When someone decides that they will try to approach God through the law, they either become religiously proud (like the Pharisees) or they just give up. They either feel like they have attained a high level of righteousness through their own power, or they are more honest and they realise that they could never live up to the law – and they are crushed by it, because they live every day of their lives under condemnation.
There are many examples of the kind of pride the law brings in the gospels: people who looked down on everybody else (Luke 18:9), did everything for appearances (Matthew 23:5) and took places of honour for themselves (Luke 11:43).
The law gives you a “righteousness of your own” (Philippians 3:9), something that you can be proud about. It inevitably leads to boasting about yourself to other people. Romans 2:17 talks about people who “rely on the law and brag about [their] relationship with God.”
People who depend on the law are compelled to look for praise and affirmation from people. Paul contrasts true (inward) Jews with outward Jews in Romans 2:29 and says, “such a man’s praise is not from men, but from God.” The reason why people who rely on the law are looking for praise and approval from men is because they are not getting it from God, and so they need to get it from somewhere!
How could God’s good and perfect law have such a bad effect as producing pride in people? The law is there to show you that you cannot keep it. To miss the point that you could never attain to the perfect standard required by the law, and to say to God, “I’ll take you on,” is an incredibly proud act. The law just gives pride an opportunity to come out.

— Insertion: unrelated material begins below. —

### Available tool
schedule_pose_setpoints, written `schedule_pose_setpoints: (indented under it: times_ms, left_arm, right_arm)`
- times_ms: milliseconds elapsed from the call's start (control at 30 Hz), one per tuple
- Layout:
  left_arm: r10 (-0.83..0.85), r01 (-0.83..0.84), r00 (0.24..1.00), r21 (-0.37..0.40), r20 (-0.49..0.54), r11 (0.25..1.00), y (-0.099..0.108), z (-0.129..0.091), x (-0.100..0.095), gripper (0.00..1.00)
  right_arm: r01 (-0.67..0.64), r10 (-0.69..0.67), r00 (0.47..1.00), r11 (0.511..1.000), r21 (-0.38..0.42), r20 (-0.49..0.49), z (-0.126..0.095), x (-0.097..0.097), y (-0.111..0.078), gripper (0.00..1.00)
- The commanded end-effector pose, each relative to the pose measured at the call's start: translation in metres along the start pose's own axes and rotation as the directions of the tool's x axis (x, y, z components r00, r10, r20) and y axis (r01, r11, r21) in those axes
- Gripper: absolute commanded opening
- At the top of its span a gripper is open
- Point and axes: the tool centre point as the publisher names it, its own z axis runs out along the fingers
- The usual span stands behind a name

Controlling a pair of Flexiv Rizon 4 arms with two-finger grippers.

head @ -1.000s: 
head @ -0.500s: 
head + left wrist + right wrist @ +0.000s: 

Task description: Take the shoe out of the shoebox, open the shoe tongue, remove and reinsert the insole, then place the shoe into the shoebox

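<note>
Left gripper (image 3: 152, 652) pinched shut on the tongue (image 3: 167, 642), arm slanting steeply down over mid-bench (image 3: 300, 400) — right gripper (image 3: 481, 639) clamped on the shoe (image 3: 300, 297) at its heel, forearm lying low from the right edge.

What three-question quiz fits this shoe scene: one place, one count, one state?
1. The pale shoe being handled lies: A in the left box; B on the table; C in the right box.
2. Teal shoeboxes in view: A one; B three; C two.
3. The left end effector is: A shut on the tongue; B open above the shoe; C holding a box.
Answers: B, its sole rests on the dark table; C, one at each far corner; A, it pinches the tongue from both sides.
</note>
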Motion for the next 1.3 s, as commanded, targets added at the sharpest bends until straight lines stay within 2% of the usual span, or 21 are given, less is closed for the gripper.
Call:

The people who realise they can never live up to the law are not in a much better place, because they are just as condemned – only they know about it. The law is a “heavy yoke” which Peter said neither they nor their forefathers were able to bear (Acts 15:10). Freedom and release from the law is significant freedom. No wonder it says, “Stand firm, then, and do not let yourselves be burdened again by a yoke of slavery” (Galatians 5:1).
For reflection:
If anything is worth fighting for, it is your freedom. The issue of freedom versus slavery is not a minor issue. Paul didn’t just argue with people who came into the church and put people under the law because he liked arguing; he valued their freedom too much to ignore what was happening:
“Some false brothers had infiltrated our ranks to spy on the freedom we have in Christ Jesus and
to make us slaves. We did not give in to them for a moment, so that the truth of the gospel might
remain with you” (Galatians 2:5)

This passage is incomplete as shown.